● REQUIRED WORK: Take the entries below and print, exactly, the stretch from the line containing "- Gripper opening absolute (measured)" through the line containing "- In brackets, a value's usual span", both included.

§ §

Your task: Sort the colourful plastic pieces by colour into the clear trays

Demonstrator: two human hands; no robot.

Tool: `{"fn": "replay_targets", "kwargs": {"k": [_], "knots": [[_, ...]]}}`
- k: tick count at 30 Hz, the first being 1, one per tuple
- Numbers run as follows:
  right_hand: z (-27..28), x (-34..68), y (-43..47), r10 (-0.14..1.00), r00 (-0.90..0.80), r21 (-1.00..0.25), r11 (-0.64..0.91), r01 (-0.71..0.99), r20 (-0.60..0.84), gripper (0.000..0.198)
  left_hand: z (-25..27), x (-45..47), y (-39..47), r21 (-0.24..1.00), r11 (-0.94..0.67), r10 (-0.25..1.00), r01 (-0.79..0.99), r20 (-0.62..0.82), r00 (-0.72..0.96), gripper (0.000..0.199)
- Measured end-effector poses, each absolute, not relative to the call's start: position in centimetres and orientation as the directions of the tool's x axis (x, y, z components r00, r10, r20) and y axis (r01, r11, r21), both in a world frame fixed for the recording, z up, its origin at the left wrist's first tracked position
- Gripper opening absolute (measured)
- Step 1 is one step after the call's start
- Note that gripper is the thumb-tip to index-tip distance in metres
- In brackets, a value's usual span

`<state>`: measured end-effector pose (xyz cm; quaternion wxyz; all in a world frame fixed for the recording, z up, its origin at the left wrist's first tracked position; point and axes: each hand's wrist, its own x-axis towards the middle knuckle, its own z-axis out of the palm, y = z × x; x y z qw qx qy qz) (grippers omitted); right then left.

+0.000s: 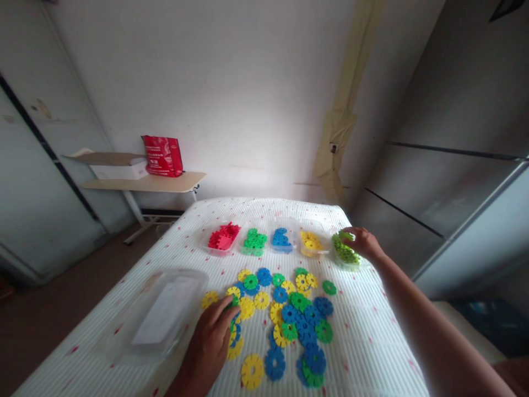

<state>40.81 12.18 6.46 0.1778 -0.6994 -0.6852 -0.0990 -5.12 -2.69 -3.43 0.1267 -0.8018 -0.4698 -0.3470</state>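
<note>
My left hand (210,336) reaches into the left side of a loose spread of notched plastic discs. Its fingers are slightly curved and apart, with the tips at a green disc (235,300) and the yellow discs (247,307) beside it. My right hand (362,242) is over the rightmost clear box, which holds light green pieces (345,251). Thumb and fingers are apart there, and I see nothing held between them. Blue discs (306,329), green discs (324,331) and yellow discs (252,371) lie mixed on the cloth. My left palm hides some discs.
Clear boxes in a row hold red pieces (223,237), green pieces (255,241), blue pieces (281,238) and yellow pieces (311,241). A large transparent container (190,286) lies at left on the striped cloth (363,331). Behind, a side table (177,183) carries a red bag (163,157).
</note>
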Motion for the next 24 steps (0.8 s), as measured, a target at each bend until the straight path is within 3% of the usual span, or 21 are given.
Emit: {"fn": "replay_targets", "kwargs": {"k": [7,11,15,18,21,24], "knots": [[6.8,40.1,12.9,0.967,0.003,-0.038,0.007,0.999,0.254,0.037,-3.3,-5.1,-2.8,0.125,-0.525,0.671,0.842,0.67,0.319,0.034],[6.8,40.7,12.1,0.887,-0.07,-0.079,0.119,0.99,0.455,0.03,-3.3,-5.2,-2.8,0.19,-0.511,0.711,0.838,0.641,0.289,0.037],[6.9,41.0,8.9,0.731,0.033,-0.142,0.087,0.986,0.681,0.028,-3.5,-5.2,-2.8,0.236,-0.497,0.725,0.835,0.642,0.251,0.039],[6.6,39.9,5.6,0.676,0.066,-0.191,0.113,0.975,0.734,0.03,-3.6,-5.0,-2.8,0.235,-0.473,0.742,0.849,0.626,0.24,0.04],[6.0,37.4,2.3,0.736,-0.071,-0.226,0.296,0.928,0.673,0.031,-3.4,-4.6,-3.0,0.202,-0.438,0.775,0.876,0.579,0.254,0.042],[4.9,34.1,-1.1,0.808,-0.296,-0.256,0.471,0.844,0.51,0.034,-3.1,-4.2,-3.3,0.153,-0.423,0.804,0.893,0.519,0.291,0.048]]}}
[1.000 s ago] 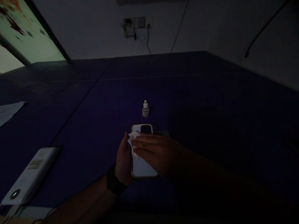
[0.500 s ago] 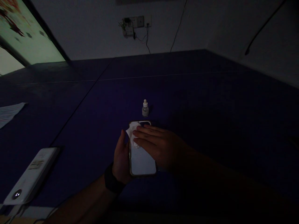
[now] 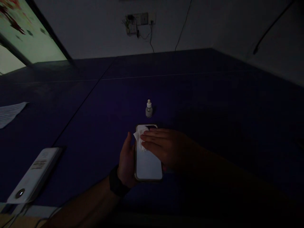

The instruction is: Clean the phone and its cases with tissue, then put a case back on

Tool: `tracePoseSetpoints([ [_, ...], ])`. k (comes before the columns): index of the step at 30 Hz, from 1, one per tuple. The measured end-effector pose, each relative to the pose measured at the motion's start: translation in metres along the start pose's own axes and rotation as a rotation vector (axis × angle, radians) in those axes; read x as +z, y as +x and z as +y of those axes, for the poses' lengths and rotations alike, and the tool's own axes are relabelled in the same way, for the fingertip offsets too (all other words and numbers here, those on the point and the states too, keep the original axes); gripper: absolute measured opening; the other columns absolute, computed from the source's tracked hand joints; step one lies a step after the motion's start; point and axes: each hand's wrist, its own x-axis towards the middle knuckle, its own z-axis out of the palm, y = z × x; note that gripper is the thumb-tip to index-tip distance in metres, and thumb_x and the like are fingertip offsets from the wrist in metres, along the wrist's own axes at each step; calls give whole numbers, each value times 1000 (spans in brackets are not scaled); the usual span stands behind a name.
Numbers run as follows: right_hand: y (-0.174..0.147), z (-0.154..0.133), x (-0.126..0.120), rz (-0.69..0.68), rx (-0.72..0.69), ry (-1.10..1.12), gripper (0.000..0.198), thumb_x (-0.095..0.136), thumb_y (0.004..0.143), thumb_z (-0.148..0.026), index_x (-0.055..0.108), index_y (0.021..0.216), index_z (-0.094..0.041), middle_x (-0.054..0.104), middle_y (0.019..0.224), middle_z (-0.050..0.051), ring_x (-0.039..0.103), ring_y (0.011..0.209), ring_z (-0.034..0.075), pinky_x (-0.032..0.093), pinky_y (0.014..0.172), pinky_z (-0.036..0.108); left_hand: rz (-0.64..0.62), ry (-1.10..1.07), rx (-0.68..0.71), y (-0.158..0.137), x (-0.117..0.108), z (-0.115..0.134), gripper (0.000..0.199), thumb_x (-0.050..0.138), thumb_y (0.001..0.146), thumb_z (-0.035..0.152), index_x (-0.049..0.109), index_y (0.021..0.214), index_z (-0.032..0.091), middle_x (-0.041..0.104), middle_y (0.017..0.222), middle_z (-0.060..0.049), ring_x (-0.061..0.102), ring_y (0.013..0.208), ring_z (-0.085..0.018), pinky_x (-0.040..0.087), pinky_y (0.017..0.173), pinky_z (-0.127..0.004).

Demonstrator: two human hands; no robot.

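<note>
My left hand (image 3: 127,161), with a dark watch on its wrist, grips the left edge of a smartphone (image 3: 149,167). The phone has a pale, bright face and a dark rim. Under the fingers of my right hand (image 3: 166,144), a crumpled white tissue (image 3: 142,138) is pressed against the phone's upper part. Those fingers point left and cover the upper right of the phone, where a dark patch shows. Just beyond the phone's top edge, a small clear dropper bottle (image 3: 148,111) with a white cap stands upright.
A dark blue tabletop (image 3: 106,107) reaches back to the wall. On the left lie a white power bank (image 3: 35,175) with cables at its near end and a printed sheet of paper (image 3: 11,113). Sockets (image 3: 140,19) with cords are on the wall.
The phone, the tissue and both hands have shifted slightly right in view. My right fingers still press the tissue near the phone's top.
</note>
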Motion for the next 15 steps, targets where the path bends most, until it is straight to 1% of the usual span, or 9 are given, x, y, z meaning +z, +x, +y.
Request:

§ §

● TASK RESPONSE:
- Gripper opening absolute (measured)
- Step 1 is one step after the call's start
- Note that gripper is the thumb-tip to index-tip distance in metres
- In brackets, a value's usual span

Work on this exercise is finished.